Price the scope using reasonable unit costs, construction factors, local conditions, escalation, contingency, and project delivery assumptions.

Insurance, DOB, EHP, and Mitigation Review

Reconcile insurance proceeds, duplication of benefits, environmental/historic constraints, and Section 406 hazard mitigation scope.

Section 3

Who Develops the Estimate — and Why That Matters

Under Section 428 practice, FEMA may develop the estimate, or the applicant may prepare an estimate that FEMA validates. This distinction matters because the estimate may become the funding ceiling.

FEMA-Developed Estimate

Standardized but Capacity-Limited

FEMA estimating can create consistency, but it may not fully capture local market realities, special facility conditions, or applicant-specific delivery constraints.

Applicant-Developed Estimate

Local Knowledge but Review Risk

Applicant estimates may better reflect local scope and market issues, but must be validated for eligibility, reasonableness, insurance, and documentation.

The estimate file must explain the number.
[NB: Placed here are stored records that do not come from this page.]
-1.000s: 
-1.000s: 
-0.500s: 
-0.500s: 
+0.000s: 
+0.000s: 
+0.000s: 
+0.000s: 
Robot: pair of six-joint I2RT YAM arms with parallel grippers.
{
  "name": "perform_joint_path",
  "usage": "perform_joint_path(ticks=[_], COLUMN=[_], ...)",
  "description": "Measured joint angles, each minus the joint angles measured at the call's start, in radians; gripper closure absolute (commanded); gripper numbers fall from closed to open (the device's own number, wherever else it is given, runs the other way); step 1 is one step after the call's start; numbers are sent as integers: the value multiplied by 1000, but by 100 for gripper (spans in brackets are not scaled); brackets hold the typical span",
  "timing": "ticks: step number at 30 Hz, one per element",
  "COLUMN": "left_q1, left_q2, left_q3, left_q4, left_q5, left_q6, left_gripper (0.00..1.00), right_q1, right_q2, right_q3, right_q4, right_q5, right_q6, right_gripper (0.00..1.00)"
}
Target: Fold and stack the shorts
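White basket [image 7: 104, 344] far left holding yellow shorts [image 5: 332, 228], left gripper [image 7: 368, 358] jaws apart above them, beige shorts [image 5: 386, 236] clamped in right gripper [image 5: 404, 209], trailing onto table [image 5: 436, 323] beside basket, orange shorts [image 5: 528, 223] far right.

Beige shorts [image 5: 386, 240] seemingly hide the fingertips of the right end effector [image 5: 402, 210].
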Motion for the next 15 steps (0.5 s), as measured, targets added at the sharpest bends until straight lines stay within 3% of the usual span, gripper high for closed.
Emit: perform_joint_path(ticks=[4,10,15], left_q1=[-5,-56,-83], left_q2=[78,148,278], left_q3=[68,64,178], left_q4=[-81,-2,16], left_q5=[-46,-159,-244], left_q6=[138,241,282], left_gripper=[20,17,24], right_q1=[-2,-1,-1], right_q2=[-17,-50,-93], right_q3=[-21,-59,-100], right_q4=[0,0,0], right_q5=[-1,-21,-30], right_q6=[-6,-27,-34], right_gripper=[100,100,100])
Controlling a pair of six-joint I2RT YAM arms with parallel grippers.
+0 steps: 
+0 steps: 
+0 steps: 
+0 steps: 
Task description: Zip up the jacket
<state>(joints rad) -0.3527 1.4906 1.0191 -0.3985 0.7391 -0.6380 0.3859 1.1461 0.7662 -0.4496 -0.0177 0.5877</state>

It should show scope, quantities, pricing sources, escalation, contingency, insurance assumptions, and unresolved risks.

Expert Review
Section 4

Independent Expert Review Is the Key Safeguard

For large fixed-cost projects, independent expert review is the best protection against weak assumptions, missing costs, unrealistic escalation, and underdeveloped scope. It does not eliminate risk, but it makes the estimate more credible.

Estimate Reasonableness

Reviewers test whether quantities, unit prices, factors, contingencies, and escalation are reasonable for the approved scope.

Repair vs. Replacement

Independent review can evaluate repair/replacement assumptions and 50% Rule calculations where applicable.

Scope Execution

Reviewers can identify cost elements needed to actually execute the work, even where eligibility decisions remain with FEMA.

Section 5

Limited Adjustments After Acceptance

The most important Section 428 feature is also its greatest risk. Once the fixed-cost estimate is accepted, later increases are usually limited. Applicants must assume that the agreed estimate may become the practical funding ceiling.

Issue
Before Fixed Agreement
After Fixed Agreement
Scope Development
Damage, repair method, codes, mitigation, and estimates can be negotiated.
New scope may be difficult unless tied to approved exceptions.
Cost Growth
Escalation, contingencies, and risks can be included in the estimate.
Actual overruns may fall to the applicant.
Insurance
Known and anticipated proceeds should be analyzed.
Insurance adjustments may still affect final federal funding.
The estimate must be strong enough to absorb the future, because the future may not reopen the grant.
Section 6

Why Section 428 Is the Warning Label for FEMA Reform

Section 428 proved that fixed grants can work, but only with strong protocols. It also proved that estimate lock-in, inflation, procurement delay, scope immaturity, and limited adjustment rights can create serious funding shortfalls.

Benefit

Faster obligation, project flexibility, portfolio management, and reduced actual-cost documentation burden.

Risk

Applicant owns overruns when estimates miss market conditions, hidden damage, code upgrades, or schedule-driven escalation.

Reform Lesson

Any expansion of fixed grants, block grants, or parametric funding must solve the cost-estimating problem first.